Bref J. va se payer quelques tranches d’étudiants, en les attirant dans des décors plus délabrés les uns comme les autres, mention spéciale à la maison de « la meilleure amie » qui a l’air de ne pas avoir été habitée depuis 160 ans, et qui a certainement oublié de payer ses factures edf. Ou la piscine abandonnée qui s’est transformé bizarrement en marécage amazonien.

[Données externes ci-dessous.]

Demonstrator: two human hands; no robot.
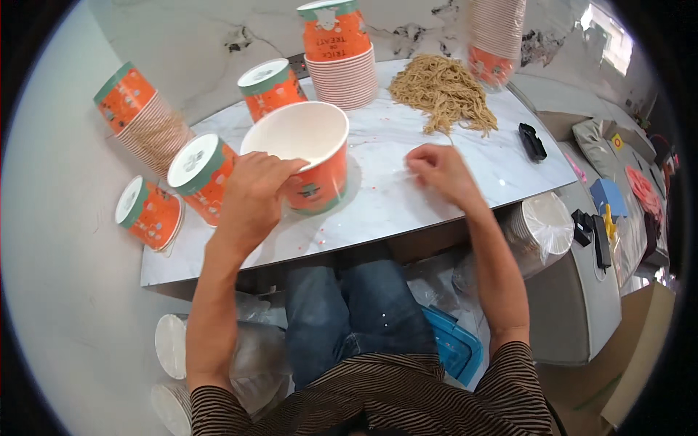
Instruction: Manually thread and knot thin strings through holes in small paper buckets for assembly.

La meilleure amie, quelque peu inquiète au sujet de J, devine grâce à la bibliothèque de la fac, en trente secondes au rayon occultisme (encore un passage bien crédible) qu’en fait ben elle est possédée par le mal etc. Et que son point faible tenez vous bien, c’est le cœur, et non le genou droit comme vous auriez pu être amené à penser.
Donc voilà on se dit qu’elles vont bien se mettre à se crêper le chignon, et au terme d’un combat titanesque (bon d’accord c’est une pauvre bagarre sur un lit). J. lévite un peu pitoyablement comme dans l’exorciste, on s’attend même presque à la fameuse réplique « ta mère…. » mais ça aurait presque été de trop bon goût étant donné le côté sheakspearien des dialogues précédents (on a l’impression, sans rire, que le type qui a écrit les dialogues est différent à chaque scène).
Au terme d’une mêlée épique la meilleure amie arrache leur pendentif qui représente leur amitié, on se dit que c’est un symbole pas super profond car de toutes façons elles peuvent plus trop se saquer. Et ben NON ! En fait notre vampire-succube-goule perd du coup « logiquement » tous ses pouvoirs, et retombe terriblement d’un mètre cinquante sur son matelas, et semble en souffrir terriblement, en même temps peut être qu’elle s’est pris un ressort qui chicanait. Puis bon cutter dans le cœur on en parle plus. Là on se dit « bon tout est bien qui fini bien ». Et ben NON TOUJOURS PAS ! A la fin dans un élan de folie notre meilleure amie décide comme bouquet final d’aller venger sa « pote » !
Je pense que ce film est en lui même une sorte de malédiction, une torture mentale, comme si le grand schtroumph et gargamel se mettaient tout d’un coup à éprouver l’un pour l’autre une amitié déchirante digne des plus grands épisodes des chevaliers du zodiaque.